The public university envisioned in this book does require considerable public investment. It remains unlikely as long as the paradigm remains that of a small state that only in times of crisis reveals its spending power. But the small state paradigm and laissez-faire capitalism will not last for- ever. While seemingly unassailable, it is, in the final instance, no more than an era. In fact, post-pandemic, we are already seeing changes: there is a return of industrial policy on both sides of the Atlantic. States are increasingly sceptical of the ability of private enterprise to drive development. Different sectors (i.e., high-tech and green) are witnessing a large increase in targeted state funding. Furthermore, in light of the current social and ecological malaise, there have been renewed calls for a Green New Deal. Properly understood, part and parcel of the GND is the redevelopment of public institutions. In other words, the GND ought to herald change broadly. Any GND worthy of its name needs to go beyond technological solutionism and incorporate a vision of social betterment. Thus, could universities which are frequently understood to have a role to play in advancing the GND, benefit themselves from this project?

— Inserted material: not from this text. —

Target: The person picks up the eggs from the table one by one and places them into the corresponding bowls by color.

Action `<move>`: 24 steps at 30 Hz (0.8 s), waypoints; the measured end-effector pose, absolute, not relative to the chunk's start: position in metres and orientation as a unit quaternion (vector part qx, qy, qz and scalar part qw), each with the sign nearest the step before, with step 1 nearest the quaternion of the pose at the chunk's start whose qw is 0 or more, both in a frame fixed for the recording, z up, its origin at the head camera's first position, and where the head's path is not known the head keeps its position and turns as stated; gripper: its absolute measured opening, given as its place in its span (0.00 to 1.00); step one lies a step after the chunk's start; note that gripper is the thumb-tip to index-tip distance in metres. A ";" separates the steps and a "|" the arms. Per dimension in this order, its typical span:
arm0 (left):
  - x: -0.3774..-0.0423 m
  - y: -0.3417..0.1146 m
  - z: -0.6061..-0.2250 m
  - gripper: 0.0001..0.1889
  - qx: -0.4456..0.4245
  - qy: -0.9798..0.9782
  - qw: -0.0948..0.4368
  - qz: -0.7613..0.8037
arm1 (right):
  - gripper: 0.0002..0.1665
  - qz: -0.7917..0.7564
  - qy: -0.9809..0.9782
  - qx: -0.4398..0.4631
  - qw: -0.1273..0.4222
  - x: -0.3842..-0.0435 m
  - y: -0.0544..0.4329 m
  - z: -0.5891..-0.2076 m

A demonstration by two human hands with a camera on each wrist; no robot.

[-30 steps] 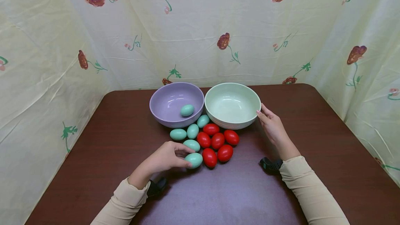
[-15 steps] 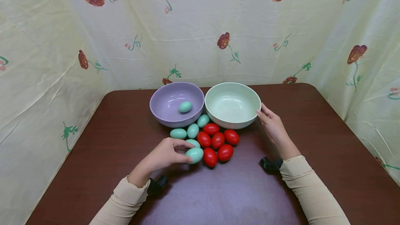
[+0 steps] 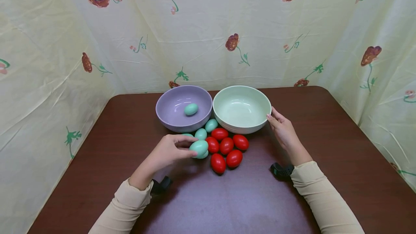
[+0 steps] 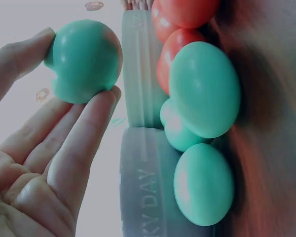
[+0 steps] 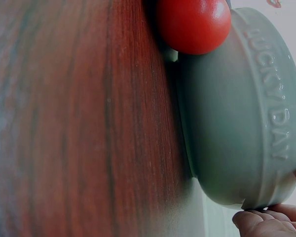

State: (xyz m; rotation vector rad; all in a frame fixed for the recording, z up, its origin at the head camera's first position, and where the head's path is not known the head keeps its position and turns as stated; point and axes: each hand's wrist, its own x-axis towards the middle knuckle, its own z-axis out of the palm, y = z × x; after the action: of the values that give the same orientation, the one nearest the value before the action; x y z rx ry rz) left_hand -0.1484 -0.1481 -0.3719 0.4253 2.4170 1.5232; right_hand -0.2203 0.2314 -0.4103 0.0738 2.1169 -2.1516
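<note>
Well, the left hand [image 3: 168, 151] pinches a green egg [image 3: 198, 148], the right hand [image 3: 284, 133] holds a green bowl's [image 3: 242, 113] side; beneath them spreads a wood-grained table [image 3: 247, 198], beyond them flowered cloth [image 3: 201, 21].

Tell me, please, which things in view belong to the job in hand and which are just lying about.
Apparently in the job:
held green egg, in left fingers
purple bowl, with one green egg inside
pale green bowl, touched by right fingers
loose green eggs
probably red eggs

Just background:
table
floral curtain
black wrist devices
</note>
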 end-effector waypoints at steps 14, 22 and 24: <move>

With understanding and commitment, as Wright puts it, ‘we can get on with the business of building a new world, not from the ashes of the old, but within the interstices of the old. We can build what I call “real utopias,” pieces of the emancipatory destination beyond capitalism within a society still dominated by capitalism.’ The seminal idea of the book is that the university is an interstice of relative freedom. The book sets out to explore the different dimensions of this character, with an eye on possibly redeveloping them. This book is written to explore and theoretically advance doing just that. The book should be of some interest to scholars of higher education and utopian studies. More theoretically minded (postgraduate) students of these fields could also find the book worthwhile. Higher education activists could find in the book material to reflect on what’s at stake beyond the more immediate concerns and calibrate their compass. Lastly, the book could perhaps speak to a wider audience with some knowledge of humanities or social sciences and an active interest in the state of the contemporary university.